The aforementioned rocky start came soon after we boarded the small bus or large van that was going to be taking us up to the mountains. After we had to switch drivers because of a family emergency and winding our way up into the mountains, the kids started feeling sick. We had been warned against sitting in the back of the bus, but because we didn't want to make anyone switch seats as we were the last ones on, or sit by and annoy the driver, although the seats next to him in the front were open, we figured we could make it through a fairly short trip and everything would be okay.

It wasn't. The trip was longer, hotter, windier and more crazily driven than we had thought. And although we did take a break at a fairly stinky but still beautiful lake, the kids threw up, three times, once for Atticus and twice for Tallulah, before they fell asleep for a while until we reached our first major stop, the monkeys of Azrou.

I am fully aware that there are a lot of problematic elements to wild monkeys being regularly fed human food and becoming accustomed to their presence without any sort of organized protection or care for them (at least that I could see) but at this point we were just glad to be doing something that enthralled both of the kids and took our minds off the fact that we were going to have to make the same trip back down the mountain with what were sure to be two grumpy and worn out kids.

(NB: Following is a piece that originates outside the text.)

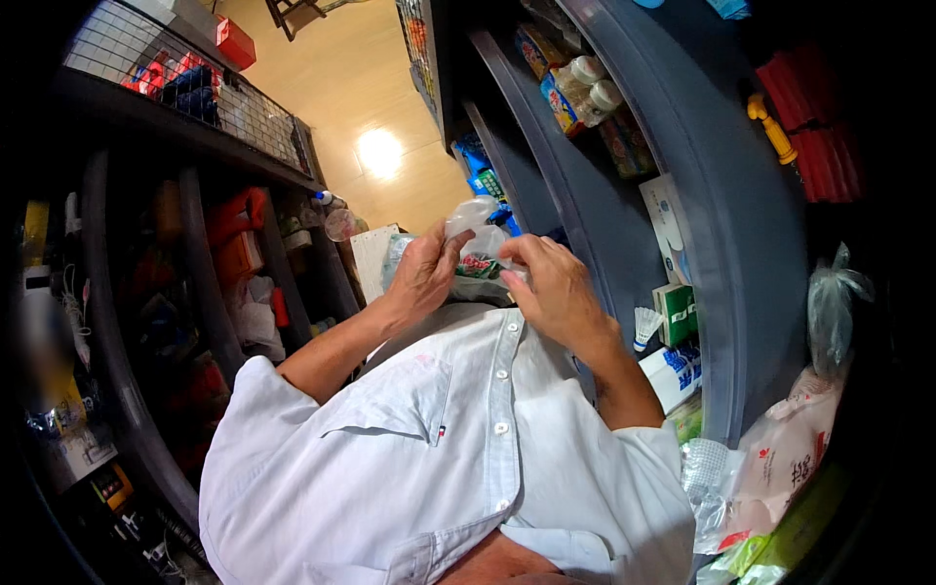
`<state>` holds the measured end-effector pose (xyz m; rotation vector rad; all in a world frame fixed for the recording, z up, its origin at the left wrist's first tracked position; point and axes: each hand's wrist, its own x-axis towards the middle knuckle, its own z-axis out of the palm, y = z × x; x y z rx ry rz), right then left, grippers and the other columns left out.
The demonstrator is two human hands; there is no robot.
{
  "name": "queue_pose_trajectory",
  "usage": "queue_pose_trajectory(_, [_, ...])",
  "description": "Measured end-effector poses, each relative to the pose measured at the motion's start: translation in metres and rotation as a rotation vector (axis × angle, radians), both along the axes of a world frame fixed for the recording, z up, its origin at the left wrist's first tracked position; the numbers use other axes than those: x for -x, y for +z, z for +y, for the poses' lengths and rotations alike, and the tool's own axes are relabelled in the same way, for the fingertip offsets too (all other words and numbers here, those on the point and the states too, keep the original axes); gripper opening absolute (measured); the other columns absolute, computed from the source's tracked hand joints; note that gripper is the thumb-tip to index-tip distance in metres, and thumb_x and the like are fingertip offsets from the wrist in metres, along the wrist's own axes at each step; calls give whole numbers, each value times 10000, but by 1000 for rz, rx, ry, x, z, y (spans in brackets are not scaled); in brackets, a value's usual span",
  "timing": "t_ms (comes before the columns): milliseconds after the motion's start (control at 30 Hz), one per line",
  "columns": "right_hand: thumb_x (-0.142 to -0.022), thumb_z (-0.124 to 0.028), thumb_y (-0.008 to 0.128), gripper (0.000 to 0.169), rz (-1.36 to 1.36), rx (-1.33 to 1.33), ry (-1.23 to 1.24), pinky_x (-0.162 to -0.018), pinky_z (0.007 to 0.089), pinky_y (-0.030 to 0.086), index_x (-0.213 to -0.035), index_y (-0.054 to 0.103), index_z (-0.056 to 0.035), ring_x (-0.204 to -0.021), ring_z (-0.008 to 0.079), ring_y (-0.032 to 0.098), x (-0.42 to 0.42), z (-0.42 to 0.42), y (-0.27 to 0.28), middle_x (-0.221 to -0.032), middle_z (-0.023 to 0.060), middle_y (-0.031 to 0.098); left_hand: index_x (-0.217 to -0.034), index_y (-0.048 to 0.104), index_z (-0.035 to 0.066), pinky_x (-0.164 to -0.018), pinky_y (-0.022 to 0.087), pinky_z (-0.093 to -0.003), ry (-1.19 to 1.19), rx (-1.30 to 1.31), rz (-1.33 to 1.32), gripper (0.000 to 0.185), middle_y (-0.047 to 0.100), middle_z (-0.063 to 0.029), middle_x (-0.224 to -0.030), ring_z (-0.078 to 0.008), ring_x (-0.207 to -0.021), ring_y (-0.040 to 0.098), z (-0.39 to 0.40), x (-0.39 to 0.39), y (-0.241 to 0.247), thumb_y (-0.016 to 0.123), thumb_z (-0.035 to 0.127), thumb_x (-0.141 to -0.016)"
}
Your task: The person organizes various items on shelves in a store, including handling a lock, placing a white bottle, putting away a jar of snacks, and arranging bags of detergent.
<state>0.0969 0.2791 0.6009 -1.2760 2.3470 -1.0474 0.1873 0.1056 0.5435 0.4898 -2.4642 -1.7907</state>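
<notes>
In front of the white shirt [468, 395], my left hand [424, 270] grips a translucent plastic piece [472, 213], which looks like a thin bag or wrapper. My right hand [552, 289] is at the right side of this plastic, its thumb and forefinger curved towards it. Whether those fingertips pinch its edge is not clear. Just below and between the hands shows a green package [477, 265] with red and white print. Beyond my left wrist is a white board [371, 259] with small holes.
Grey shelves [621, 197] rise close on the right, holding jars [603, 95], a shuttlecock [646, 327] and boxes. Packed dark shelves [194, 256] line the left. A yellow-handled corkscrew [771, 131] and a knotted plastic bag [831, 314] are at far right. Pale floor [365, 80] lies ahead.
</notes>
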Motion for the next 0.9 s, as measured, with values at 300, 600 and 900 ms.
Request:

Reading, and finishing, Poisonwood Bible which so often decries abuses of Americans in Africa, later that night kept me up late feeling even worse about the monkeys and my whole privileged life in general, but at the moment, we were just glad the wafers for the monkeys were cheap. In all honesty, our kids ate almost all the food that we might have given the monkeys, and what the monkeys got they mostly stole from the kids hands, but still, we participated, when it would have been fairly easy to just watch and save a small measure of our morality. Oh well, the moment has passed and it was really enjoyable, as deviations from morality often are.

After that, we loaded up the bus again and headed off to participate in slightly less, but still somewhat, morally-fraught activities, like fueling tourist economies in nearby mountain towns. The actual town of Azrou, where we got coffee, soda and pastries and then Ifrane where we got lunch and explored were both really nice. Azrou was tucked into an idyllic mountain landscape, it was clean, the people were friendly and the prices for food were low.

Ifrane apparently was once a town exclusively for the French colonists and now houses a high-quality university. It is inhabited now mostly by Moroccans associated with the university and is a hot tourist spot for Moroccans perhaps more than foreingers. It did have the feel of a town whose wealth couldn't quite maintain the glory of what it once was, evinced by the number of abandoned villas, the bird-poop filled park that could have been very nice otherwise and the decrepit playground, but it was still a very lovely town that had a nice, relaxed vibe and wasn't nearly as troubling as some tourist towns that have super nice shops for a street or two and then deep slums everywhere else. We had a decent lunch there of pizza and chicken sandwiches.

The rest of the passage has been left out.